1. Styles

Focus Styles

Ensuring consistent keyboard navigability

Some users use a keyboard as their primary means of interacting with web pages. These users should be able to “jump” from interactive element to interactive element using the “tab” key. Our focus styles show these users which element is currently focused.

It’s important that these have sufficient contrast, and also stand out well against any of their surrounding elements. For this reason, we have a colour which is not allowed to be used in any other elements.


Text shown on top of this background should be in the $aplus-foreground colour (typically solid black) for high visibility.

Implementing A+ focus styles

Generic focus “ring”

By default, all focusable a, input, select and div elements receive the default focus styles when they receive keyboard focus (using the .focus-visible polyfill from WICG).

The default focus styles, or focus-with-outline-only, adds a ring around the element. This is good for bigger elements, and elements with colours which would make re-colouring the background difficult.

The mixin is included like so:

.your-interactive-element {
	@include focus-with-outline-only;

Text and small element focus styles

Links in text, buttons and other elements which normally have backgrounds, should use the focus-with-background-and-color mixin.

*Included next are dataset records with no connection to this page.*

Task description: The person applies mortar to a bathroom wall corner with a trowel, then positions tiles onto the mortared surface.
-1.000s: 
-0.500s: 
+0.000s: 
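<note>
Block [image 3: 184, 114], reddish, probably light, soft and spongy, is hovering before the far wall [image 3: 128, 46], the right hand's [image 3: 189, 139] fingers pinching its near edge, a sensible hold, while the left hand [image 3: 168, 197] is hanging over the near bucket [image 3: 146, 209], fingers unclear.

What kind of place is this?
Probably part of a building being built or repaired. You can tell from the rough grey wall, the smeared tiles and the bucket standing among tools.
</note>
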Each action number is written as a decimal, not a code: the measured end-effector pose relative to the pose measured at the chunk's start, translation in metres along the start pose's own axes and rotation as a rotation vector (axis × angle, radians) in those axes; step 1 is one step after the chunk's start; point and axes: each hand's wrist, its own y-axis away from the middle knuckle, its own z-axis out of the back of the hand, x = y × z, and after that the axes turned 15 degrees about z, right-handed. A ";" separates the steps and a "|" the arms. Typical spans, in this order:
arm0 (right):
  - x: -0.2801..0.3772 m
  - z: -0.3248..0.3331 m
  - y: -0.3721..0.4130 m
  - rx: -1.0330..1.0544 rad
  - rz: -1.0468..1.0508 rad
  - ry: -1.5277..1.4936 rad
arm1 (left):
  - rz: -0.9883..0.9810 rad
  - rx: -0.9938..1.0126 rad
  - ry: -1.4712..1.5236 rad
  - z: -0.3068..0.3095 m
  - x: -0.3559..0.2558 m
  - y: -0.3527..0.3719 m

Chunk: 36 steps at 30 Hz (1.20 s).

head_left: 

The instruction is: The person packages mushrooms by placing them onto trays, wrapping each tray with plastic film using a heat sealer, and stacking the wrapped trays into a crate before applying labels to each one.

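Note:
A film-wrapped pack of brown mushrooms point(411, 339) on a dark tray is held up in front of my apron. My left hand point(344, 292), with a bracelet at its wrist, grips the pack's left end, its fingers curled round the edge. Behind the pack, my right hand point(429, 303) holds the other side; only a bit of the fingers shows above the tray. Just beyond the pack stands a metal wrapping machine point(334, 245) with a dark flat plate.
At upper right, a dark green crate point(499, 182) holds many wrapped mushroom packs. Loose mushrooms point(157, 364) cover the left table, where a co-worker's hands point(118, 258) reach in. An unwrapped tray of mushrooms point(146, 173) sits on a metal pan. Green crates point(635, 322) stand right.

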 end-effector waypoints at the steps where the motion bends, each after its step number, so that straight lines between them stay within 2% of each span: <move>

This adds a solid background, and colours the text black, while in focus.

You can use it like so:

.your-interactive-element {
	@include focus-with-background-and-color;

Testing focus styles

If you implement anything interactive, be sure to test that:

  1. It’s possible to reach and activate everything interactive using only the tab key.
  2. It’s easy to spot which element is in focus, even if you’re using Chrome’s “Blurred Vision” option from the “Emulate Vision Deficiencies” menu (under “Rendering” in Developer Tools).